EXERCISE OBJECTIVE: When you find the line with "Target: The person" among the records below, reproduce it and each line after it exactly, ending with the line with "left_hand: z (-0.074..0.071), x".
++++ RECORDED DATA
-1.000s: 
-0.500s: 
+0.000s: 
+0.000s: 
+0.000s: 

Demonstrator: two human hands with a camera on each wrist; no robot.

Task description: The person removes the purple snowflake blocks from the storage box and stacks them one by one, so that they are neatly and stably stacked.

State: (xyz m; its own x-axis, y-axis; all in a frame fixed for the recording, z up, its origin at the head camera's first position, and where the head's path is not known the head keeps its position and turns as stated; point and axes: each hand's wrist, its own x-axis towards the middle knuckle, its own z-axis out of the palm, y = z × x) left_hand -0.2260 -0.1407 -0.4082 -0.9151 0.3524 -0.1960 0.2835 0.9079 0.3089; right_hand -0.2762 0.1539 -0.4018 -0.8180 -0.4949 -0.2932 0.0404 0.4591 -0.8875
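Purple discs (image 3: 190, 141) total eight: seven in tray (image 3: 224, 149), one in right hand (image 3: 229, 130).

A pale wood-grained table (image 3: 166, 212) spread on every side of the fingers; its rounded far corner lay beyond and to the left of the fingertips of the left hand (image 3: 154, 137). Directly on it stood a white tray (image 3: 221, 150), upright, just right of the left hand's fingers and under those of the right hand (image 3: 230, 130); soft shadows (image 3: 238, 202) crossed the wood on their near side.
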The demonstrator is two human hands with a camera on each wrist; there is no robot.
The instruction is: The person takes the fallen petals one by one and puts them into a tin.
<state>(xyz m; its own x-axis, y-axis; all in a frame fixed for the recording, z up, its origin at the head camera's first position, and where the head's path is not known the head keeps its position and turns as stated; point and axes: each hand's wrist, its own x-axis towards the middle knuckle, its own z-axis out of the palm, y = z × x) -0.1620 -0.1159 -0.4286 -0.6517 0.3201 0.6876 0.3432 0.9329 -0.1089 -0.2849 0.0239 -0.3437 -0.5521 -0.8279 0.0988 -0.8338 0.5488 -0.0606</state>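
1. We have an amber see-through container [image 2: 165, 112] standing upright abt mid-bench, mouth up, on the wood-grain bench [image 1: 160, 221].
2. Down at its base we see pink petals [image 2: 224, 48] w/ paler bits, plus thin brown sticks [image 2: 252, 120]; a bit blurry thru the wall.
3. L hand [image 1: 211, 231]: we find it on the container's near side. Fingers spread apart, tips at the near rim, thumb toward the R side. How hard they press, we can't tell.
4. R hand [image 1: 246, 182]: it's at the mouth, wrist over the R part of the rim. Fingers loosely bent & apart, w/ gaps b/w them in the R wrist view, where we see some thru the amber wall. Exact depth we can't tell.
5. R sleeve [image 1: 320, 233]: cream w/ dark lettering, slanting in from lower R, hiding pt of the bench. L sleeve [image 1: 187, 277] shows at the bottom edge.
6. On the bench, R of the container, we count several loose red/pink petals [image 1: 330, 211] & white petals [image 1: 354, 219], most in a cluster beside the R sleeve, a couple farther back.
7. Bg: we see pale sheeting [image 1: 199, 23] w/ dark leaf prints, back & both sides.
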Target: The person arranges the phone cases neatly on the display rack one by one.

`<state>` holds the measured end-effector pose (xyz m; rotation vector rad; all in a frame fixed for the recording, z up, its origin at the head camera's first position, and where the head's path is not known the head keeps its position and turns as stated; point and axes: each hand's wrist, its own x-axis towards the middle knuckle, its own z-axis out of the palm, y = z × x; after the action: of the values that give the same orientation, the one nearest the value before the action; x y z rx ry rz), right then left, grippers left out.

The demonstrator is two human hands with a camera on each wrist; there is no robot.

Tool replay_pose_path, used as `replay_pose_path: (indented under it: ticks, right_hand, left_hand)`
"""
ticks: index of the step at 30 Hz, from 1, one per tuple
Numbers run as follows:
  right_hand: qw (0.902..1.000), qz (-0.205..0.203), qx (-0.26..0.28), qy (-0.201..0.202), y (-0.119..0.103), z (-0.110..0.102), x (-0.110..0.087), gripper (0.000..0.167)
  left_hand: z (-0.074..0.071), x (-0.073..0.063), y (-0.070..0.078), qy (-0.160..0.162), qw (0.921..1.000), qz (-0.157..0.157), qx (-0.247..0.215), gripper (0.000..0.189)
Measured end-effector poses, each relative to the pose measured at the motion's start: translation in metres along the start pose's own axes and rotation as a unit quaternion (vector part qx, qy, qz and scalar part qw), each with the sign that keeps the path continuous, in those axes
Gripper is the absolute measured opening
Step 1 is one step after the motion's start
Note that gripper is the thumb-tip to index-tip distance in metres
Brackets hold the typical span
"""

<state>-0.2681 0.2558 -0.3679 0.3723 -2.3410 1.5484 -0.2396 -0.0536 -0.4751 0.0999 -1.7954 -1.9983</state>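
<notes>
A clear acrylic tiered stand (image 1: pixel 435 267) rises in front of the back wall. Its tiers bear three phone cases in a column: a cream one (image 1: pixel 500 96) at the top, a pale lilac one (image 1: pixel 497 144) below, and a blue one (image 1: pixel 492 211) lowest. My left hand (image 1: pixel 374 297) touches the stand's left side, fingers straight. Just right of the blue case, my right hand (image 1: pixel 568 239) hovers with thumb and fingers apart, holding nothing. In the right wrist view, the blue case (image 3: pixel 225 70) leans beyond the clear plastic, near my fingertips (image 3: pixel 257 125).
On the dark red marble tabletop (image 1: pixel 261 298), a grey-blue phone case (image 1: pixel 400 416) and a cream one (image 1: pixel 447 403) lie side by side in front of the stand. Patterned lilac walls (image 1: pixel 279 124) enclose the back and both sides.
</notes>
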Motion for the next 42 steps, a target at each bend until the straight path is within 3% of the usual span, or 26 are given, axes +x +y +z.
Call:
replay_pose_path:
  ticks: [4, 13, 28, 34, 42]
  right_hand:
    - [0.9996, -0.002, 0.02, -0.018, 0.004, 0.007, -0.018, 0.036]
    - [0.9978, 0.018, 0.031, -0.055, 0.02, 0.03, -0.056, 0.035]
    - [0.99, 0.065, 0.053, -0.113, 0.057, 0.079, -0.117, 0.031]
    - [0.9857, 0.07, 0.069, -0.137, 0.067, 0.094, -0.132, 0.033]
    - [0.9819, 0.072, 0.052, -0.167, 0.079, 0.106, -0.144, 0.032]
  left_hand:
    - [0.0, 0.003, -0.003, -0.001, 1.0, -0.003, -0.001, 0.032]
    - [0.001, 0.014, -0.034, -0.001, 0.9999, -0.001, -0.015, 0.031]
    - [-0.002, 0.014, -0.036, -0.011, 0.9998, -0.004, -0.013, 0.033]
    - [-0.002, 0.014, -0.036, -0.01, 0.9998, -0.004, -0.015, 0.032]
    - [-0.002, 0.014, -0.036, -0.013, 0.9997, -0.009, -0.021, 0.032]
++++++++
WRITTEN SOLUTION:
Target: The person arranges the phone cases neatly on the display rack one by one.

`<state>` holds the measured end-effector pose (xyz m; rotation vector rad; all in a frame fixed for the recording, z up, its origin at the head camera's first position, and where the head's path is not known the head keeps its position and turns as stated; point and axes: each hand's wrist, its own x-axis towards the middle knuckle, its own z-axis out of the palm, y = z × x; after the action: of the values that give the same orientation, the one nearest the value before the action; x y z rx ry rz), right then left, grippers left out.

The demonstrator is two human hands with a camera on each wrist; there is no robot.

Tool replay_pose_path, used as `replay_pose_path: (indented under it: ticks, right_hand, left_hand)`
"""
ticks: index of the step at 30 Hz, from 1, one per tuple
Numbers run as follows:
  right_hand: qw (0.902..1.000), qz (-0.205..0.203), qx (-0.26..0.28), qy (-0.201..0.202), y (-0.119..0.103), z (-0.110..0.102), x (-0.110..0.087), gripper (0.000..0.167)
  left_hand: z (-0.074..0.071), x (-0.073..0.063), y (-0.070..0.078), qy (-0.160..0.162), qw (0.921..1.000), qz (-0.157..0.157), qx (-0.247..0.215), gripper (0.000..0.189)

The answer has been given, and the exercise is done.